The sandbox you trust to run untrusted code: micro-VM escape as an attack surface

You built a sandbox so you could run code you do not trust. CI runs a pull request from a stranger. Your AI agent executes a tool the model just wrote. A multi-tenant build platform compiles whatever a customer pushes. Every one of those designs rests on a single assumption: the box holds. The moment it does not, the host runs the attacker's code, and the attacker's code was always hostile. On 10 June 2026, CVE-2026-46695 landed against Boxlite, a lightweight sandbox that launches OCI containers inside micro-VMs precisely to run untrusted code, with a CVSS of 10.0. The flaw was not exotic: Boxlite did not restrict the kernel capabilities inside the container, so hostile code could simply remount a read-only mount as read-write and write where it must not. That is the whole class in one sentence. The boundary that fails is never the policy you wrote at the edge; it is the capability you left enabled on the inside. This piece walks the decision tree from untrusted code in, to escape primitive, to host code execution, to pivot, and the defense-in-depth contract that closes it.

There is a comfortable lie at the center of every execution sandbox: that a boundary you declared is a boundary that holds. You marked a mount read-only, so it is read-only. You dropped into a container, so you are contained. You launched a micro-VM, so the host is safe. Each of those is a static declaration. Whether it survives an attacker who controls the code running inside is a runtime property, and runtime is exactly where a single missing capability drop, a writable kernel interface, or an over-trusted device node turns a declared boundary into a doorway.
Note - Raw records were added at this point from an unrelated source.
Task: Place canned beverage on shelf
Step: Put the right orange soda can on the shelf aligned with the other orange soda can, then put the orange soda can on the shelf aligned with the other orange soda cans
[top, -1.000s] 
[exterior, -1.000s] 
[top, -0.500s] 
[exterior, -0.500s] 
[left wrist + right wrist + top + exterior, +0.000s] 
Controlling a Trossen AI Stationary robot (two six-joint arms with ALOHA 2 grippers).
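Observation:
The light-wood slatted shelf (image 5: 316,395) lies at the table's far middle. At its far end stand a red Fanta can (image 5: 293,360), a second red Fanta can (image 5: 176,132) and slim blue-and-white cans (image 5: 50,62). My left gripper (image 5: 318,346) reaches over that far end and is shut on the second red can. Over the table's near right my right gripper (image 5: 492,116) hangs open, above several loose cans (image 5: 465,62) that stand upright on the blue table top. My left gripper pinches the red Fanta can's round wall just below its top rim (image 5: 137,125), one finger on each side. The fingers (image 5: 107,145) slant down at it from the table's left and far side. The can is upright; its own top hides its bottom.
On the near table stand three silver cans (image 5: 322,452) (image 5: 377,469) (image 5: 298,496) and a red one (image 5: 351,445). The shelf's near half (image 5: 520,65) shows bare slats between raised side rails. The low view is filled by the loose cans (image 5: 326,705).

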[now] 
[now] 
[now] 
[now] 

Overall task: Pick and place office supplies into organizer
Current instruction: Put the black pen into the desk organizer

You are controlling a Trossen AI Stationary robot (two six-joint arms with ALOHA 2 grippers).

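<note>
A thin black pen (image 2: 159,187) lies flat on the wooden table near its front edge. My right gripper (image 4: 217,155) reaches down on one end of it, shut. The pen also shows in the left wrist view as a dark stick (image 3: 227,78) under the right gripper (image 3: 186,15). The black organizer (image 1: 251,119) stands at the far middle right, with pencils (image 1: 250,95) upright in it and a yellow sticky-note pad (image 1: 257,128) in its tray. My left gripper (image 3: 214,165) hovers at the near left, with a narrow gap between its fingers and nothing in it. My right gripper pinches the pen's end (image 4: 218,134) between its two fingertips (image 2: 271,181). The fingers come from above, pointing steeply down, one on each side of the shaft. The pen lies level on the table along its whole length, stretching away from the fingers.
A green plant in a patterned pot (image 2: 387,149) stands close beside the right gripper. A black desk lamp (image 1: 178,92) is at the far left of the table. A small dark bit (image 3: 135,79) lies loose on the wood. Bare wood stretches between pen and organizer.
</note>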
This is part of our attack-research series on the classes that ship despite a decade of patches. Earlier pieces walked cross-tenant isolation failure on shared clusters and the business-logic chain into cloud-admin. This one walks sandbox escape the same way: not as one CVE, but as a family of boundary collapses that share a root cause. By the end you should be able to map where your own untrusted-code boundary actually lives, see why a static scanner cannot tell you whether it holds, and ship the layered controls that make an escape structurally hard rather than merely forbidden by a config flag. Verifiable security.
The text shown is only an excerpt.